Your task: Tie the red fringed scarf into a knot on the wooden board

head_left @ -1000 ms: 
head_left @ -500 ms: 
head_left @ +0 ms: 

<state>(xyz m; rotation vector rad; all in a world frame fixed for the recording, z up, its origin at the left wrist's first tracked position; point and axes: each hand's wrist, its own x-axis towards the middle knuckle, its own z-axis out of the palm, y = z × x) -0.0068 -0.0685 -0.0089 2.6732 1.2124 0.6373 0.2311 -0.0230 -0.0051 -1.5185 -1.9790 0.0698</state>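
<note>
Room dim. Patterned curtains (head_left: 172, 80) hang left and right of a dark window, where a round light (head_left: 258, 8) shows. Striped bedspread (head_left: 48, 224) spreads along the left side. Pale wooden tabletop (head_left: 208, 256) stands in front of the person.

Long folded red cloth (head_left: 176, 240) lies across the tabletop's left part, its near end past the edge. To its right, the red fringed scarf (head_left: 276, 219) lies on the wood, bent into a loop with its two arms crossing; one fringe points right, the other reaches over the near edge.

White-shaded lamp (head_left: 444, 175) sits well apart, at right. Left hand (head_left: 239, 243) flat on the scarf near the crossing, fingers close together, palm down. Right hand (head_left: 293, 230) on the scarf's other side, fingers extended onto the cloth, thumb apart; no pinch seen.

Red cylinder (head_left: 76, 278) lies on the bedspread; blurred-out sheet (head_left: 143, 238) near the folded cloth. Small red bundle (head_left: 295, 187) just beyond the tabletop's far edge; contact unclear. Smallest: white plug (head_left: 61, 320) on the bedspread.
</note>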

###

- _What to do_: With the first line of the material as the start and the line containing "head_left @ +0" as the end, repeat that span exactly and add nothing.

- _Expected answer_:
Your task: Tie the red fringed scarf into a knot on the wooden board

head_left @ -1000 ms: 
head_left @ -500 ms: 
head_left @ +0 ms: 

What has been written completes the answer.